# Rest time for a pulled pork



## atown25 (Feb 17, 2017)

How long do you have to let it set before you can start pulling the pork apart. Sorry this is my second pulled pork and the first didn't come out very well. Mine has been going all night and looking very good so far. It's almost up to the IT just didn't know when it would be okay to start pulling if it's not gonna get eaten for another 8 hours


----------



## ab canuck (Feb 17, 2017)

What is your IT at now? The pork will stay hot in the cooler for 3-5 hrs, Just wrap tightly in towel, You can foil first. It can be easily pulled just before your guests arrive. . You can also wrap tightly in foil, and keep in an oven at 150


----------



## SmokinAl (Feb 17, 2017)

Your looking for an IT of 200-205 or when the bone pulls out clean.

If it gets done ahead of time just double wrap it in foil & put it in a 170 degree oven, until you are ready to pull it.

I like to pull it right before we eat, and don't forget the finishing sauce.

Most of us use So'FlaQuers recipe.

Here it is:

*SoFlaQ’uers finishing sauce*

1 Cup Cider Vinegar
2 Tablespoons Brown Sugar
1 Teaspoon Tony Chachere's Cajun Seasoning
1 Teaspoon Course Black Pepper
1 Teaspoon Red Pepper Flakes

Warm the Vinegar up enough so that it disolves the Sugar well. Then add the remaining ingredients.

I use it in one of those clear Ketchup bottles you can get from Wally World for about $0.99. Snip a little bit larger hole out of the spout with a pair of scissors. Once all your ingredients are mixed together, put your finger over the top, and shake vigorously.

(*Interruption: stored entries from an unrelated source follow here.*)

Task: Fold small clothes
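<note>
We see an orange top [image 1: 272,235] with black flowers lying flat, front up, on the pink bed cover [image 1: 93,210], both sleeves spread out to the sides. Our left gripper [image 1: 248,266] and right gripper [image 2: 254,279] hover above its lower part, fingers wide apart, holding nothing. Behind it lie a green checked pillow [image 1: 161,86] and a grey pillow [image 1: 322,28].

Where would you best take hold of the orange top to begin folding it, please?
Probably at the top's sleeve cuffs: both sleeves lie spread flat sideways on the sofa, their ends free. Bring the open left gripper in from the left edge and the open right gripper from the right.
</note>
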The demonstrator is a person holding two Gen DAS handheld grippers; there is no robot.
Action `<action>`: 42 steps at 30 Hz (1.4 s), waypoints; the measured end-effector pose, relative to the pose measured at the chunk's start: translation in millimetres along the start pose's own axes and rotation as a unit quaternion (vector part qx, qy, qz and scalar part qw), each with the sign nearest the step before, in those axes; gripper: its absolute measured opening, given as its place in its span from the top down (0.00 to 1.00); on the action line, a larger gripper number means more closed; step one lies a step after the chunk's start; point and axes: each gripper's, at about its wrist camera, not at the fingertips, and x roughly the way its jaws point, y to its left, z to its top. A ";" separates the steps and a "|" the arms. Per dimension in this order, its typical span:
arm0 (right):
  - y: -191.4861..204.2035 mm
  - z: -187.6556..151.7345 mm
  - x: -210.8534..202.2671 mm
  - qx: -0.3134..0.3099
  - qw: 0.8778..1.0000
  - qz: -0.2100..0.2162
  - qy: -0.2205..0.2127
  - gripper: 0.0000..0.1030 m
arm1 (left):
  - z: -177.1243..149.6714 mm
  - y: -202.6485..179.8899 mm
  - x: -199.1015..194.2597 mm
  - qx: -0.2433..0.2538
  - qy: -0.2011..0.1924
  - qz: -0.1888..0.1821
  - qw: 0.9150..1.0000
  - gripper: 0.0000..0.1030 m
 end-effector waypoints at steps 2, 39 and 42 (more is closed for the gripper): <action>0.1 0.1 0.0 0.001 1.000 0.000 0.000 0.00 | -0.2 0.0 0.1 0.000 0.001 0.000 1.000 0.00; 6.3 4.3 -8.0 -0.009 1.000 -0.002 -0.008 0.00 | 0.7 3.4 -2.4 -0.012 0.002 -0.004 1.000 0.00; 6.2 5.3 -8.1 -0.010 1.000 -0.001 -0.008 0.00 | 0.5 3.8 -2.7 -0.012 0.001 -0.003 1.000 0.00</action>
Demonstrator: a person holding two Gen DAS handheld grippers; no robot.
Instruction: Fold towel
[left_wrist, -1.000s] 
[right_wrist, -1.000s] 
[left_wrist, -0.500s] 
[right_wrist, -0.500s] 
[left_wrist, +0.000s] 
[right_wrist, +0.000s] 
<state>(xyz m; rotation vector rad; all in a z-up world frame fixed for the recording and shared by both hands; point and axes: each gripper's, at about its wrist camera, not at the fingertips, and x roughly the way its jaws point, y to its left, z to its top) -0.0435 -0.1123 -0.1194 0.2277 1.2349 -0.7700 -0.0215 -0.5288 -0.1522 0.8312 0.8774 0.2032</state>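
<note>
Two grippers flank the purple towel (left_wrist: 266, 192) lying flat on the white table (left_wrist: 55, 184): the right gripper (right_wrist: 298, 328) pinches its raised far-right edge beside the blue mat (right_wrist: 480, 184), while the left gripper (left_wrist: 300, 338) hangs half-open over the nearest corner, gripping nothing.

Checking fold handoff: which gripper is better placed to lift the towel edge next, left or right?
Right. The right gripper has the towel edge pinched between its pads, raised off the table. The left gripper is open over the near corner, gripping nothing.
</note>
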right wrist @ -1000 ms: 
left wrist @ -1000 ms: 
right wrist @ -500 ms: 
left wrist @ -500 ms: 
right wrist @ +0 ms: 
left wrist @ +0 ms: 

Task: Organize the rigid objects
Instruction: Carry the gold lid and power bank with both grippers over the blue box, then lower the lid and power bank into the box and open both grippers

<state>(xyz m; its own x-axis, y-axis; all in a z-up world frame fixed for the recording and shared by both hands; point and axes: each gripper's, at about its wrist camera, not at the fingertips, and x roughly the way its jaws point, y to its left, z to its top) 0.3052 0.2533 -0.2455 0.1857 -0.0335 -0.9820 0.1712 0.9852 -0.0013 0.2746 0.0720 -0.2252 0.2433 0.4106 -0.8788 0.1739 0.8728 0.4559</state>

Randomly squirt this over warm freshly pulled Pork, then kind of mix it up with gloved hands. This adds very little heat (despite the Red Pepper) and mellows out the stronger, gamier parts of the Shoulder. The Vinegar also helps break it down even more for some REAL juiicy pork.

Personally, I eat it just like that, but your guests can add whatever "Q sauce they prefer once it's on their plates or bun!

Hope this helps!

Al


----------



## seenred (Feb 17, 2017)

ATOWN25 said:


> How long do you have to let it set before you can start pulling the pork apart.


Howdy ATOWN25,

Good advice given by the guys.  Here's my 2 cents on the answer to your specific question.  I let the foil-tented butt rest on the counter until the it has cooled off enough that I can get in there and start shredding it without burning my fingers.  IMO, there's really no reason to let it rest longer than that.  If mine gets done hours ahead of serving time, I'll go ahead and pull it anyway, store it in a foil covered, oven-safe pan, with some liquid splashed over it - like a finishing sauce - then store it in the fridge.  Then, before dinner time, just pop it in a 300* oven for 20 minutes or so to reheat.

Red


----------



## bmudd14474 (Feb 17, 2017)

After you get the IT to 200 ish I pull and rest for 45-60 minutes. Now that being said you can pull it right away if needed. Or wrap in a cooler for 4 hours then pull.


----------



## atown25 (Feb 17, 2017)

It came out great guys thanks













IMG_3875.JPG



__ atown25
__ Feb 17, 2017


----------



## ab canuck (Feb 17, 2017)

Looks like it turned out great.... Way to go ATOWN. good job. Point for your effort and success....


----------



## atown25 (Feb 17, 2017)

It was a 15 hour smoke with just a rub on it. Smoked all night and till abut 12:30 this afternoon. Going back to work tonight and taking it for myself and the 2 other guys I work with. If there's any left. My 10yr old won't stop eating it


----------



## dukeburger (Feb 18, 2017)

Great job!!


----------



## SmokinAl (Feb 18, 2017)

Glad to hear it turned out well for you!

Al


----------



## comer4tide (Feb 23, 2017)

Looks great!


----------